Concomitant CRS should be considered when a patient with allergic

rhinitis also has the above mentioned symptoms and fails to improve
with treatment for allergic rhinitis. The diagnosis of CRS is discussed in
greater detail elsewhere. (See "Chronic rhinosinusitis: Clinical
manifestations, pathophysiology, and diagnosis".)

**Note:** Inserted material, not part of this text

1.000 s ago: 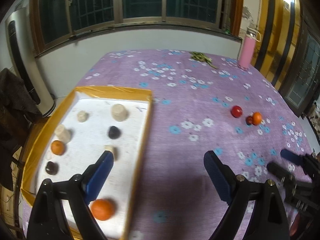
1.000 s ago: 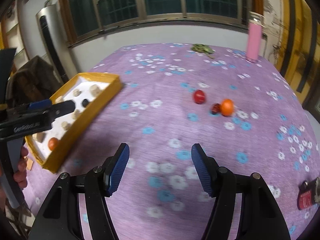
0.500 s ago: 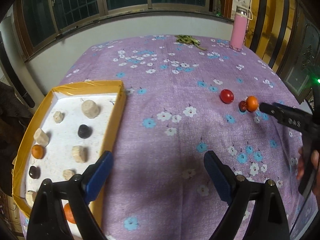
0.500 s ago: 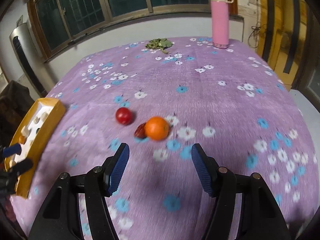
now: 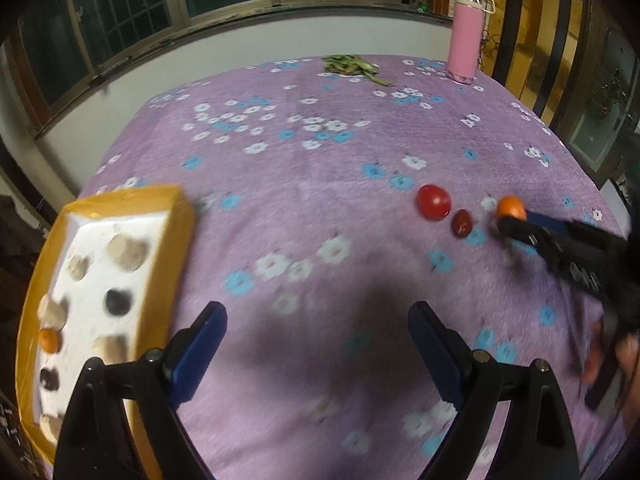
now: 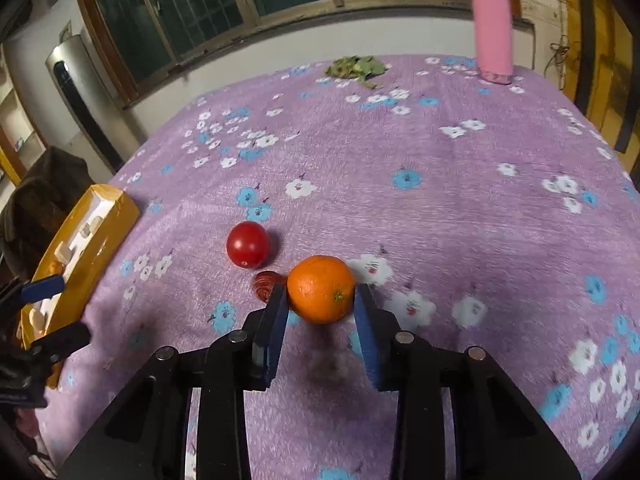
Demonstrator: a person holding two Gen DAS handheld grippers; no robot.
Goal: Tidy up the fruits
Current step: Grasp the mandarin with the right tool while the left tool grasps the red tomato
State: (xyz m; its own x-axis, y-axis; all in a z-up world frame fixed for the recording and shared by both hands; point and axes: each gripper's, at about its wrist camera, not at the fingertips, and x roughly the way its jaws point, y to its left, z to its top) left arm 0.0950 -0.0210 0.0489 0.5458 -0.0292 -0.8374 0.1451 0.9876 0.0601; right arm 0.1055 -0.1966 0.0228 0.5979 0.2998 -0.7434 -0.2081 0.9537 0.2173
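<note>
Purple flowered cloth (image 6: pixel 460 208) covers the worktop under a row of dark windows. At its far edge stand a pink bottle (image 6: pixel 491 28) and a heap of green leaves (image 6: pixel 356 69). On the left sits a yellow tray (image 5: pixel 168 248) with a white floor; it holds several pale lumps, two dark pieces and a small orange fruit (image 5: pixel 49 339), all apart from one another. The right gripper (image 6: pixel 321 300) has just been closing, and its jaws now press on both sides of the orange (image 6: pixel 321 294), which sits low over the cloth. A tomato (image 6: pixel 247 244) and a small dark red fruit (image 6: pixel 267 285) lie just left of it. The left gripper (image 5: pixel 318 334) hangs over bare cloth beside the tray, jaws wide apart and empty.
</note>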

● Rhinitis medicamentosa – Rhinitis medicamentosa is a complication of

vasoconstrictor nasal sprays (which may develop with as little as five days
of use) or intranasal cocaine abuse. Chronic nasal obstruction and nasal
inflammation develop and are manifested as beefy red nasal membranes
on physical examination. Diagnosis depends almost entirely on the
appropriate history, characteristic physical examination findings, and
positive response to treatment with topical nasal glucocorticoids, which is
usually required to withdraw successfully from the culprit medication [80-
82]. (See "Chronic nonallergic rhinitis", section on 'Management of
rhinitis medicamentosa'.)

● Rhinitis due to systemic medications – A variety of systemic

medications can induce nasal symptoms. This is in contrast to rhinitis
medicamentosa, which is a specific syndrome that results from the
intranasal application of certain drugs.

Classes of medications that can cause nasal symptoms include birth

control pills, antihypertensive drugs (alpha-adrenergic blockers, beta-
adrenergic blockers, angiotensin-converting enzyme [ACE] inhibitors),
erectile dysfunction drugs, and nonsteroidal anti-inflammatory drugs
(NSAIDs). Psychiatric medications that have been implicated include
chlorpromazine, thioridazine, perphenazine, chlordiazepoxide,
amitriptyline, and alprazolam. Lastly, the immunosuppressants
cyclosporine and mycophenolic acid can cause nasal symptoms [83].
Rhinitis symptoms caused by these medications generally subside within
a few weeks of discontinuation.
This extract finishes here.